Además, para forzar la promoción de las GM, en muchos bancos de semillas del gobierno se prohibió la venta de las variedades tradicionales. A cambio de permitir la entrada en el país a multinacionales biotecnológicas como Monsanto para que vendieran sus semillas GM, el Fondo Monetario Internacional concedió préstamos al gobierno indio para promover una renovación  económica.

En India los campesinos producían antes mucha más variedad que ahora (maíz, lentejas, plantas leguminosas, semillas oleaginosas y verduras). Tras la entrada de las semillas GM, se introdujo una variedad denominada Algodón BT creada por Monsanto, forzando a muchas familias al monocultivo. Han  generado “cultivos que necesitan de muchas sustancias químicas, fertilizantes, sistemas de riego y se tienen que comprar constantemente semillas. Esto aumenta mucho el costo de la cosecha, que se acaba perdiendo o vendiéndose a precios que no compensan”, explica Vandana Shiva, activista y ecologista india.

En el pasado, cuando las cosechas fracasaban, los campesinos podían salvar las semillas para plantarlas al año siguiente. Pero las semillas GM contienen la denominada “tecnología del exterminio”, es decir, han sido modificadas para que las cosechas no produzcan semillas aprovechables y así provocar que cada año tengan que comprarse nuevas semillas.

Esta situación ha provocado que los campesinos, desesperados ante una situación de endeudamiento y deterioro de sus tierras, ingieran insecticidas químicos para suicidarse. El Ministerio de Agricultura de India reconoce que entre 1993 y 2006 hubo alrededor de 150.000 suicidios de campesinos, cifra que hoy en día sigue en aumento.

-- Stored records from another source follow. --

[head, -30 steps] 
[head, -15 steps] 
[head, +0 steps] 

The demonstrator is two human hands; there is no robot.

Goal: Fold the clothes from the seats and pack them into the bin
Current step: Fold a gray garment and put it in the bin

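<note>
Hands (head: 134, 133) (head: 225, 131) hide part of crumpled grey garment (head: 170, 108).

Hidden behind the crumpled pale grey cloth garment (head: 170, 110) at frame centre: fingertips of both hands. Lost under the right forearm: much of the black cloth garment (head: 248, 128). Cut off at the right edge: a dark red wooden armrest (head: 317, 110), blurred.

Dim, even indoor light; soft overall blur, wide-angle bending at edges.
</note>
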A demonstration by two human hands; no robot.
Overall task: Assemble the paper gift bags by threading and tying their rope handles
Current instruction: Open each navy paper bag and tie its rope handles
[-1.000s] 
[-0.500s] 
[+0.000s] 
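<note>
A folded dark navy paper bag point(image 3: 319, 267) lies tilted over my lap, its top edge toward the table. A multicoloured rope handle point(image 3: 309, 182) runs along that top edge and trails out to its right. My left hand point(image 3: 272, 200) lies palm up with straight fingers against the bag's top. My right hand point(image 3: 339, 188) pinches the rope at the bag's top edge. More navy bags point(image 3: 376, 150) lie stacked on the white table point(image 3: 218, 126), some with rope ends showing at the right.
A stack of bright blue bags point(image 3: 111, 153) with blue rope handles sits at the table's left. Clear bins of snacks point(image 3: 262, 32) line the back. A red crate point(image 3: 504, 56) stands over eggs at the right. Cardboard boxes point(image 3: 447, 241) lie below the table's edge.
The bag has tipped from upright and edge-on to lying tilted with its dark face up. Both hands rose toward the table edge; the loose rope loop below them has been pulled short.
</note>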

Este hecho está provocando que las mujeres de los campesinos se vean avocadas a hacer frente a las deudas desorbitadas trabajando los campos de otros y renunciando a llevar a sus hijos e hijas a la escuela. Se habla de más de 100.000 viudas y familias desamparadas.

Frente a esta grave situación, algunos campesinos están organizando protestas masivas llegando a retener a los distribuidores de semillas GM. Hasta el momento el gobierno de un estado indio ha iniciado acciones legales contra Monsanto por los costes desorbitados de las semillas. En palabras de Vandana Shiva la única salida es “promover la agricultura orgánica y preservar las semillas no transgénicas”.

Declarar zonas libres de transgénicos en Europa no es suficiente y en cierto sentido facilita el saqueo de Monsanto en otras partes del mundo, más vulnerables. Es necesario reclamar su prohibición total. El genocidio de las semillas transgénicas.